Oireachtas Joint and Select Committees

Wednesday, 27 February 2019

Committee on Public Petitions

Business of Joint Committee

Photo of Fergus O'DowdFergus O'Dowd (Louth, Fine Gael) | Oireachtas source

City status is an important issue for everybody in County Louth, particularly in Drogheda, and, indeed, in east Meath. The area has grown phenomenally in Drogheda, east Meath and south Louth. The Central Statistics Office, CSO, has released figures that show the town of Drogheda has a population in excess of 40,000. On the north side of Drogheda there is planning permission for over 5,000 homes and on the south side of Drogheda, there is huge development both in County Meath and in Drogheda itself. I think a critical mass will be reached by the next census. The CSO has told me that the population of the town will exceed 50,000 within the next five years or so.

I believe that the petition should be left open. Also, the correspondence received from the Department does not address the issue of city status at all, which is one good reason to keep the petition open. There is an even better reason for doing so. The people of the Drogheda area have no control over their destiny, they have no local council and all of the administration is based in Dundalk. This is a town that is bigger than the administrative counties of Longford or Leitrim. It is unacceptable that Drogheda would not be designated a city and have its own city manager.

Galway was deemed a city when its population reached 38,000. What happened then was that the county manager of Galway became the city manager for Galway city and the county manager for Galway county. That person held both positions until retirement, after which the jobs were advertised separately. As part of the process, the present county manager should be made a county manger of the city of Drogheda and when she ceases to hold that office, a county manager for the city of Drogheda should be appointed. In that way the budgets would be merged and there would be a complete regulation of how budgets are managed, who gets what and who contributes to what.
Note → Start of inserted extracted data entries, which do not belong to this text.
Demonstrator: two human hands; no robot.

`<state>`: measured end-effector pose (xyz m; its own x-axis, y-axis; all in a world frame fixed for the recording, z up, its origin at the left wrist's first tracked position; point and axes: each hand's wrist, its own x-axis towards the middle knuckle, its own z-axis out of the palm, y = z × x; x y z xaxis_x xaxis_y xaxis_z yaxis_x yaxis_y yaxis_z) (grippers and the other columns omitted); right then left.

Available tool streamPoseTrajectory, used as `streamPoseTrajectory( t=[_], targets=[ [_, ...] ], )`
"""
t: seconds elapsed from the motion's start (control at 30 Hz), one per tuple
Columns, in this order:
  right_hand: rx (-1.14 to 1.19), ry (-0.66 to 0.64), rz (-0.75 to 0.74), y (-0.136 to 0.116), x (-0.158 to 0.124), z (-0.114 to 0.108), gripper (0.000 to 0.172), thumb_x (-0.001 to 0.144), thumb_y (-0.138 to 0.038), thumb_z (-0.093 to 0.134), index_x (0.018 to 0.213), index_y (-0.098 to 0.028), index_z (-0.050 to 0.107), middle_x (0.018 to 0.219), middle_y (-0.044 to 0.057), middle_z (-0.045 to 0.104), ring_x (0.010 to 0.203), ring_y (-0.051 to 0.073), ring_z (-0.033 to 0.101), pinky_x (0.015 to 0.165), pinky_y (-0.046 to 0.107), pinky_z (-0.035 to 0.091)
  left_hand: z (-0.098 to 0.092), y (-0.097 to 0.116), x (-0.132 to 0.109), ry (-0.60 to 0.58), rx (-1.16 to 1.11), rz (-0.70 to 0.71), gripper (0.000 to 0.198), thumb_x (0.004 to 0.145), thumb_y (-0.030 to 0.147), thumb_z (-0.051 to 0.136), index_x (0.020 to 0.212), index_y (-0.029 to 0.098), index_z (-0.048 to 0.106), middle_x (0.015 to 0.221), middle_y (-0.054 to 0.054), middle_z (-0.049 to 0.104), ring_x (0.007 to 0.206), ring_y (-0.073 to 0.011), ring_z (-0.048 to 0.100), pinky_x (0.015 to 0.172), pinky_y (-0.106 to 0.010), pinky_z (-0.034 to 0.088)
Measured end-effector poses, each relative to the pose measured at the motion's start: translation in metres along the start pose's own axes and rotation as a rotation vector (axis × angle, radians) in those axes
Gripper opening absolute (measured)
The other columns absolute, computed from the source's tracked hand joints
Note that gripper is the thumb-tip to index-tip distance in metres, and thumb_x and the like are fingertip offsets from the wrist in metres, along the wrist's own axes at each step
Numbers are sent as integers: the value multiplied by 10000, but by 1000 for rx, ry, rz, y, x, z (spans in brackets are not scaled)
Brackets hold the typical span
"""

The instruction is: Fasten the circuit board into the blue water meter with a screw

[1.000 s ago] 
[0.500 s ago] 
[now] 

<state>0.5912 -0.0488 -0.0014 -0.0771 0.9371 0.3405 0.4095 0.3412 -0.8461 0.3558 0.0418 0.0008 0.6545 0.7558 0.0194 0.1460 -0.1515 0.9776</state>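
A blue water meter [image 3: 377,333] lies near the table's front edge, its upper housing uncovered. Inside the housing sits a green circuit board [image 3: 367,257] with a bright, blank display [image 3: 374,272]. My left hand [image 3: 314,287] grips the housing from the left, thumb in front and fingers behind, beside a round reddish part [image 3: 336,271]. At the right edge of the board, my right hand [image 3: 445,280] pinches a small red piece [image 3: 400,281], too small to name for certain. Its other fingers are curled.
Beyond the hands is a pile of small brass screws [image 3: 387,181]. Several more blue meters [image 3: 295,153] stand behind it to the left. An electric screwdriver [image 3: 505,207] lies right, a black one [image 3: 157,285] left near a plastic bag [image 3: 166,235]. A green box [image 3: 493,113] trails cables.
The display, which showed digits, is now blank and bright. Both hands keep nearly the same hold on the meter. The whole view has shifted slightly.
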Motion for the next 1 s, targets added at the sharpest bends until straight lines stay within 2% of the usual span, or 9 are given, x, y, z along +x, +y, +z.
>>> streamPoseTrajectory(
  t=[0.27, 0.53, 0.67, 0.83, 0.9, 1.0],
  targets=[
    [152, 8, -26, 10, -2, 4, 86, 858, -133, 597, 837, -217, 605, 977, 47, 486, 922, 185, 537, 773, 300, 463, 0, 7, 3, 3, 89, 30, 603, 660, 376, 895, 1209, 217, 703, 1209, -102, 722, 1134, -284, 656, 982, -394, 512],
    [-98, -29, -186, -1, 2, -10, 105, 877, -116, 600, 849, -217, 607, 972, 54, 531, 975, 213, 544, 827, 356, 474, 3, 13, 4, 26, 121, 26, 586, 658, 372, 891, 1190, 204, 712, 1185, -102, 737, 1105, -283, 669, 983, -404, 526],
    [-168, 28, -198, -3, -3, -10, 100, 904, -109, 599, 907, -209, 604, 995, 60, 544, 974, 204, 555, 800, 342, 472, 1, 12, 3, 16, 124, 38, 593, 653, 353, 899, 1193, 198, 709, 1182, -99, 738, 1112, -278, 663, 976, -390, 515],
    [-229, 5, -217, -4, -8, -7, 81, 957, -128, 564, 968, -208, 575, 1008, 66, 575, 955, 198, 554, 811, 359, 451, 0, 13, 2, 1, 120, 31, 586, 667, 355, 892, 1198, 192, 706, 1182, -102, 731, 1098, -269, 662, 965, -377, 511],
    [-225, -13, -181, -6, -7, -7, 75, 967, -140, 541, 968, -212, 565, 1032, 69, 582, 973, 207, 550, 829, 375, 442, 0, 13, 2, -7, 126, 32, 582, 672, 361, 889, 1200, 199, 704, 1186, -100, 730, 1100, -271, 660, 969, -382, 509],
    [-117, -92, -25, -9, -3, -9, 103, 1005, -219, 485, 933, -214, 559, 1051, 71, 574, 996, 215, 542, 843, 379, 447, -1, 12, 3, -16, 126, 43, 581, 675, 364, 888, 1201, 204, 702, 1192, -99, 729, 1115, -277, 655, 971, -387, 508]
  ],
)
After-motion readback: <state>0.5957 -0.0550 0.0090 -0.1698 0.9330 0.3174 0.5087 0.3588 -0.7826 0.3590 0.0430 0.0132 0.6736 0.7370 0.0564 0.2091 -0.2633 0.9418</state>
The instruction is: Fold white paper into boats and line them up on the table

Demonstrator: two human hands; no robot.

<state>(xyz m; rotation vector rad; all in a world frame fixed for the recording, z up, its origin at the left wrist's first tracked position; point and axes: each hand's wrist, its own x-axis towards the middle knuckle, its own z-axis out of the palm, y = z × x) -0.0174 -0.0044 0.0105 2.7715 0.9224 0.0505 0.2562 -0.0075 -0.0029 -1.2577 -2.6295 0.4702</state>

In east Meath there are huge planning issues and a huge controversy about developments, which are the subject of serious complaints and high-level investigations into planning irregularities. There was one plan for the whole area that was produced by Meath County Council and Louth County Council but it was overturned by a former municipal council area in east Meath, which led to a huge and disgraceful controversy. To avoid all of that I ask that we seek further clarification, contact the Central Statistics Office and examine the process. This is the first time that I have attended this committee and I am not an official member of the committee. However, I call on the committee to examine the process by which an area gets city status, and I mean discover the nuts and bolts of what one must do in terms of administrative joining up together.

One cannot hold back the town of Drogheda and it is going to be a city. It is the biggest town in Ireland outside of the main cities. I ask the committee to keep this issue alive, hold further debates and seek more facts. We must control our destiny. A local bid committee is trying to raise funding to improve the town and have additionality from the business community. The committee is very anxious that that would happen. Drogheda wants to improve and grow, the recognition of which would be to make Drogheda a city. Making it a city is only a word. Drogheda must have a city manager and the accompanying administrative powers and infrastructure.